We left Hanoi on a complicated trip to Cat Ba Town: bus, bus, boat, bus. Fortunately, this was all supplied on one ticket from one company, and wasn’t any more expensive than arranging it ourselves. Cat Ba Town is on one end of Cat Ba Island in Ha Long Bay. It’s mostly a destination for Vietnamese tourists but is also home to Slo Pony Adventures, which runs rock climbing all around the bay.

All the climbing on Cat Ba Island itself is in the beautiful Butterfly Valley, a 15 minute motorcycle ride from Cat Ba Town. It’s a great crag – no multipitch but with several climbs in the 25m – 30m range. Lots of variety in the grades. Robin and I climbed there for a couple of days then took a rest day. I went out to the crag on our rest day anyway, but not to climb.. I did it for the goat and the ride. The ride was a great bike ride to Butterfly Valley on an actual mountain bike (nice to have something with gears and decent seat height after the pokey Asian singlespeeds I’d been riding.) The goat was a goat! There is a family of farmers who live and work at the base of the crag, and they organize an amazing lunch for hungry climbers. But goat day was special: a whole bunch of climbers pitched in and they spit roasted a whole goat over a wood fire! Nom!

We also spent a day out on the boat.. Slo Pony lease a boat that’s used for Deep Water Soloing trips and taking climbers out to crags on other islands. They also organize tours on days when nobody’s using the boat for climbing, so Robin and I did one of those. We kayaked, visited a fish farm, and enjoyed fresh clams cooked in the boat’s kitchen.

Ha Long Bay is a great spot for climbing.. one of the ones I definitely want to return to (along with Tonsai.) It’s not as popular a destination as Tonsai but it’s easy enough to find partners. There’s lots to climb in Butterfly Valley and there are loads of other crags on other islands we didn’t have the chance to explore.

Cat Ba photos are here.

Ha Long Bay photos are here.

From Cat Ba we took the same boat + bus trip back to Hanoi (I wanted to take the train from Hai Phong but the boats to Hai Phong were sold out and it would have been more complicated and expensive anyway.) From Hanoi, we took an overnight train to Lao Cai and a shared (leaves when full) minivan up the mountain to Sapa.

Sapa is another beautiful place, and also a bit strange. The strange part is the hundreds of women from nearby minority villages that come up to Sapa to sell their crafts (bags, hats, clothing) to tourists, both foreign and Vietnamese (we visited during the May 1 holiday weekend, so there were a LOT of Vietnamese tourists!) It can be fun to engage them in conversation for a bit.. I eventually figured out that just because they want to sell you something doesn’t mean you can’t talk to them about other things :) But eventually they move on if you’re not buying.

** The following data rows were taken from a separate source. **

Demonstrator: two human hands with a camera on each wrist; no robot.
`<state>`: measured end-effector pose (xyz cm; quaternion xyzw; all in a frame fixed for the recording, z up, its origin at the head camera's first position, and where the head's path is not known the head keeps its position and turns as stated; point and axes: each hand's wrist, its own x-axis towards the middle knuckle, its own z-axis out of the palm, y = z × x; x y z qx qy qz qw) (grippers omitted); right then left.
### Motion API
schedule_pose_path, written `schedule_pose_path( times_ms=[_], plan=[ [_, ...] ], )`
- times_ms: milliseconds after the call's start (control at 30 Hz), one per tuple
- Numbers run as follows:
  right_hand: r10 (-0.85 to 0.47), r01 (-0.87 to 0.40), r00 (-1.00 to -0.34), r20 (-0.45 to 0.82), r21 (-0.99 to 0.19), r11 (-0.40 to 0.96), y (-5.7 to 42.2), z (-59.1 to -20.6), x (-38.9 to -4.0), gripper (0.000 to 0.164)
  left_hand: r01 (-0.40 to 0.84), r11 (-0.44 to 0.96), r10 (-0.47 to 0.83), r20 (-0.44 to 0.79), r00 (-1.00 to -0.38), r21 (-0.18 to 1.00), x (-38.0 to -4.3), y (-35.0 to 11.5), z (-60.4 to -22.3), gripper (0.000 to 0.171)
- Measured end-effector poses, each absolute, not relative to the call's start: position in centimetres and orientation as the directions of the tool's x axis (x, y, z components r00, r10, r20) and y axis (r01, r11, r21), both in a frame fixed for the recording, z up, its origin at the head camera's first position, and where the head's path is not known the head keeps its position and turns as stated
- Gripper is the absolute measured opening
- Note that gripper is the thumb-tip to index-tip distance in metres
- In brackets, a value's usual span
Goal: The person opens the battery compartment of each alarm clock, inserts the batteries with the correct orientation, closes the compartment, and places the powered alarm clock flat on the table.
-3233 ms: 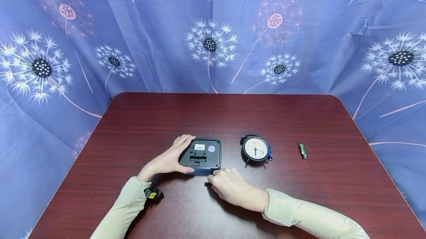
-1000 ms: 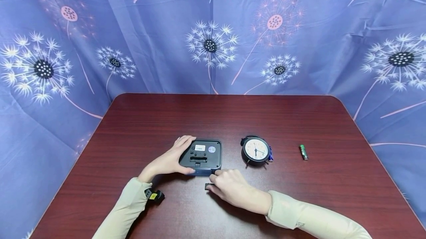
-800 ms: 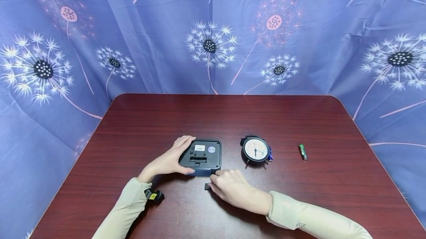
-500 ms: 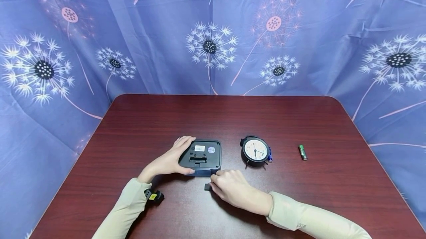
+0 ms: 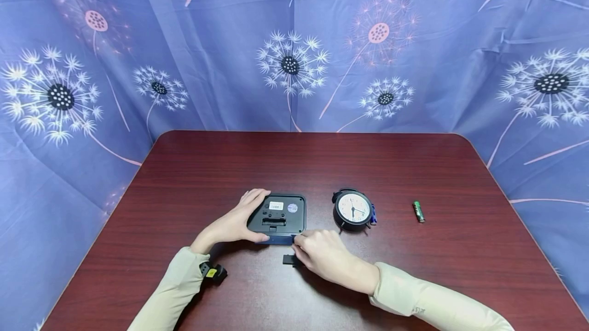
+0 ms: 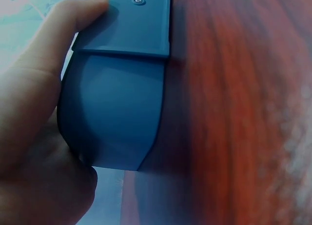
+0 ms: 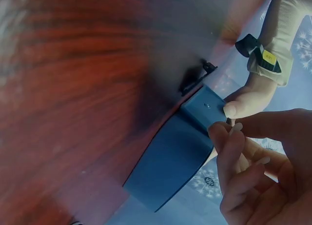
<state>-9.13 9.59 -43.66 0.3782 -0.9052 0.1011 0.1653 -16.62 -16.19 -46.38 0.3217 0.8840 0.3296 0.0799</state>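
A square dark-blue desk clock [image 5: 276, 240] lies on its face, black back upward, with a dark battery slot, a white label and a round sticker showing. My left hand [image 5: 235, 218] grips its left end, thumb along the near side and fingers around the far side. In the right wrist view, my right hand [image 7: 258, 166] has curled fingers, thumb and forefinger tips together right at the clock's edge; nothing shows between them. A small black battery cover [image 5: 289, 260] lies on the table just in front of the clock, partly hidden by that hand in the head view.
A round black twin-bell alarm clock [image 5: 353, 208] lies face up to the right, a blue battery [image 5: 374, 216] against its right side. Farther right is a green battery [image 5: 418, 212]. Behind the reddish-brown table [image 5: 303, 159] hangs a blue dandelion-patterned curtain [image 5: 230, 65].
My right hand has come off the battery cover and shifted up and right to the clock's near right corner. More of the cover now shows. My left hand and the clock stay put.
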Motion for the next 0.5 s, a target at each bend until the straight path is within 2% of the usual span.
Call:
schedule_pose_path(
  times_ms=[267, 500],
  plan=[
    [-0.572, -0.672, -0.683, 0.453, -0.085, 0.735, 10.4, -42.8, -9.9, 0.016, 0.501, 0.588, 0.615, 0.052, -0.787, 0.636, -16.6, -16.2, -46.4, 0.105],
    [-0.51, -0.627, -0.71, 0.486, -0.107, 0.771, 11.0, -42.5, -10.5, 0.01, 0.504, 0.59, 0.616, 0.053, -0.786, 0.631, -16.6, -16.2, -46.4, 0.105]
  ],
)
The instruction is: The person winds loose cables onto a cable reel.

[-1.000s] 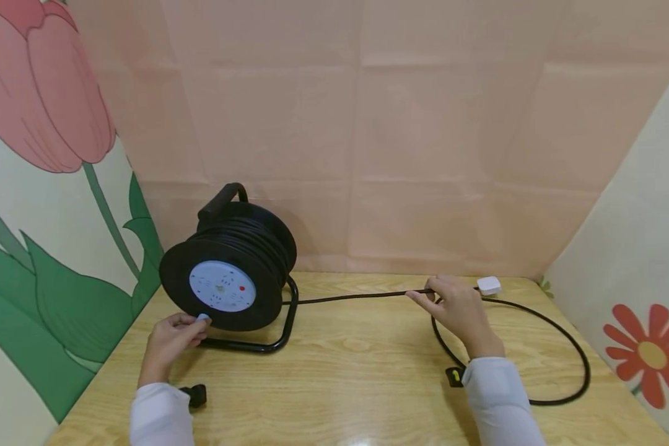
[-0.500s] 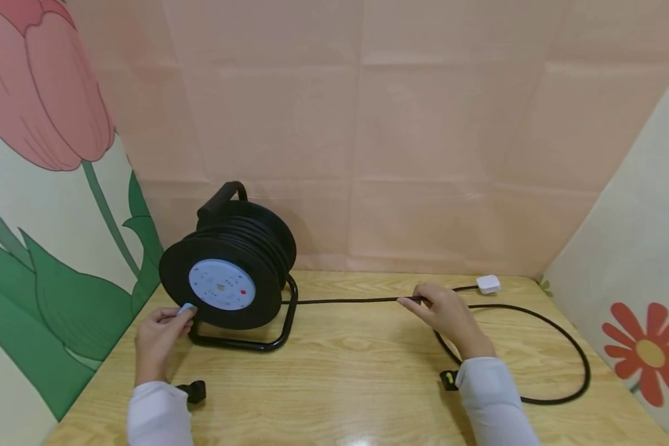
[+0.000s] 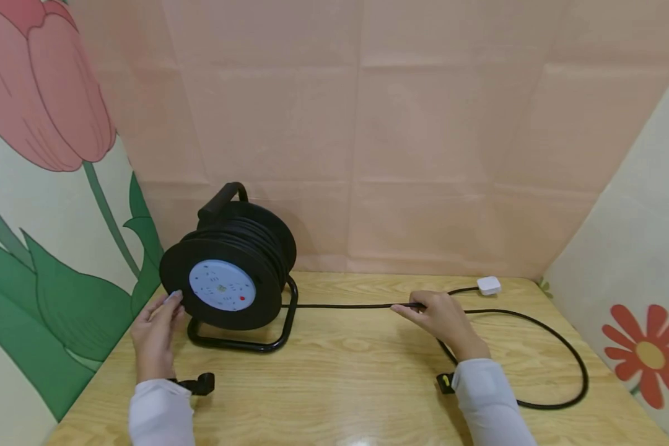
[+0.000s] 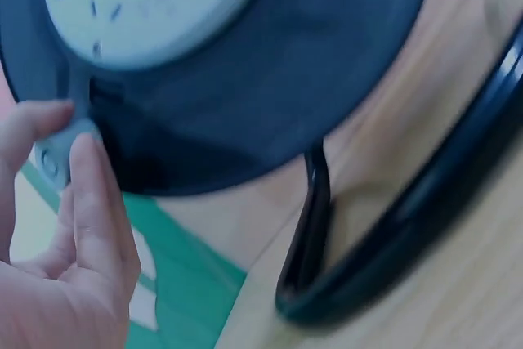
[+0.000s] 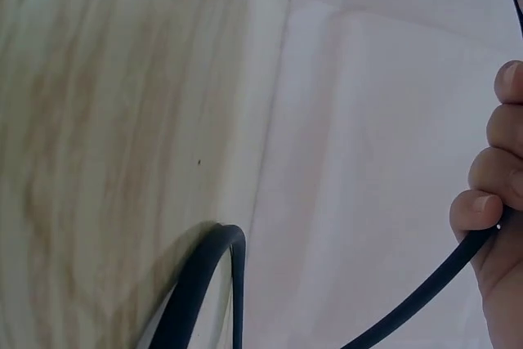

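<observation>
The wooden table [image 3: 357, 378] holds it all. On its left part, the big black reel [image 3: 223, 266] stands on its bent bar. The black cord [image 3: 340, 306] comes out on the reel's right side and runs in a straight line, left to right, to the right hand [image 3: 446, 319]. That hand has its fingers curled round the cord, with no gap to spare. Past it, the cord makes a loop on the table. The left hand [image 3: 155, 337] is the one next to the reel. It pinches the small knob [image 4: 55, 154] with its fingertips, at the left edge of the reel's front. So the reel sits between the two hands, touching-close to the left one and well apart from the right.
</observation>
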Demonstrator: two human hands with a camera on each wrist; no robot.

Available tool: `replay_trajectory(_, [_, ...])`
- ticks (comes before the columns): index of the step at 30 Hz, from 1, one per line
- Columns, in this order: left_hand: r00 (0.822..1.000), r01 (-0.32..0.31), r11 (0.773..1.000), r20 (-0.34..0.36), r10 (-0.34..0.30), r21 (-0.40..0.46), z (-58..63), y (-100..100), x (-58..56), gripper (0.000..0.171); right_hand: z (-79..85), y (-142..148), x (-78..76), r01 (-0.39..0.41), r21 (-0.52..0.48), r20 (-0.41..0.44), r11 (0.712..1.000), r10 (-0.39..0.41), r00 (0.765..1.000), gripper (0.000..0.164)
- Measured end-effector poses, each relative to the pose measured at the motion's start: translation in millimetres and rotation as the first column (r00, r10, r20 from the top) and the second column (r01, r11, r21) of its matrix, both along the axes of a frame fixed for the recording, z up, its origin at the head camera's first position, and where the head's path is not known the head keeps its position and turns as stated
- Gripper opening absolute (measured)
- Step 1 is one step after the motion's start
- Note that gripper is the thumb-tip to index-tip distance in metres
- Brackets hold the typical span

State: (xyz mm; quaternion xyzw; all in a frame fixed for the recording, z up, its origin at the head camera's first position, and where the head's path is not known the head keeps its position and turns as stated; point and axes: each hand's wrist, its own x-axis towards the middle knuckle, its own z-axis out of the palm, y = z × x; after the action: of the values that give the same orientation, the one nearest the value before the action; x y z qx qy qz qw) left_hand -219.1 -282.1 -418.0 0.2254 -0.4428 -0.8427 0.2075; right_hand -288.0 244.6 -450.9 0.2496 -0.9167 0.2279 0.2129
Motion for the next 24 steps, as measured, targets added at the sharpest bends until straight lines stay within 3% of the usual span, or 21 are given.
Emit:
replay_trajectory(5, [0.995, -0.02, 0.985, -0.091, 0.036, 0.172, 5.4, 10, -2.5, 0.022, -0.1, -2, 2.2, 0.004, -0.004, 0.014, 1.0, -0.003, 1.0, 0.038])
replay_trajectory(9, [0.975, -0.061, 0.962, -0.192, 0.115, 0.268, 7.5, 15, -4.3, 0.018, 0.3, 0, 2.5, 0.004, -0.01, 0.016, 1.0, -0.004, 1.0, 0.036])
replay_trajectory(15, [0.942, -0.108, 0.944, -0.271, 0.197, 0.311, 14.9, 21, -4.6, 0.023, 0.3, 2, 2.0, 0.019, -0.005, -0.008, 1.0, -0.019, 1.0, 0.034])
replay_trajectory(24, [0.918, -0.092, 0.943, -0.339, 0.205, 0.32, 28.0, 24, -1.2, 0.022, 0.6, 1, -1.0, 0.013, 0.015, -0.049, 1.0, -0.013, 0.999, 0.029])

Robin and I walked to the minority village of Cat Cat because it’s the closest to Sapa. It’s very touristy, with both sides of the main walkway full of stalls selling crafts… most of which are produced in other minority villages and brought to Cat Cat to sell to tourists. But there’s also a beautiful waterfall and a very pleasant river to walk by…

We then headed even furthur along the same road to Sin Chai.. much less touristy, mostly occupied by farmers (although one woman tried to get us to come into her house and smoke opium!) I was also trying to find one of the approaches to Mount Fansipan, the highest peak in Indochina, but gave up. Just as well – Mr. Fancypants had his head in the clouds for our whole visit!

The next day, I wandered up Ham Rong mountain, which is is a well developed park in Sapa itself offering great views of the town. Then I rented a bike and rode to another village, Ta Phin. I visited one of the local houses (on the invitation of one of the ladies making crafts in the town square) and after 5 minutes of polite conversation, was set upon to buy things (of course.) I also visited Ta Phin cave, which was free according to a sign posted right next to it but some guys at the entrance wanted money to turn the lights on. Great – caves are much more fun to explore with a flashlight anyway!

From Ta Phin I rode back up to Sapa then over to Silver Falls. I didn’t actually go to see the falls themselves because it was getting late and I wanted to be back in Sapa by dark… but the ride was great and so were the views along the way!

Sapa photos are here. There are also a few photos from my passport retrieval misadventure.

Or you can look at all my Vietnam photos here – they’re all uploaded, finally.

(Robin and I were in Cat Ba from April 22 – 28, and in Sapa from April 29 – May 1.)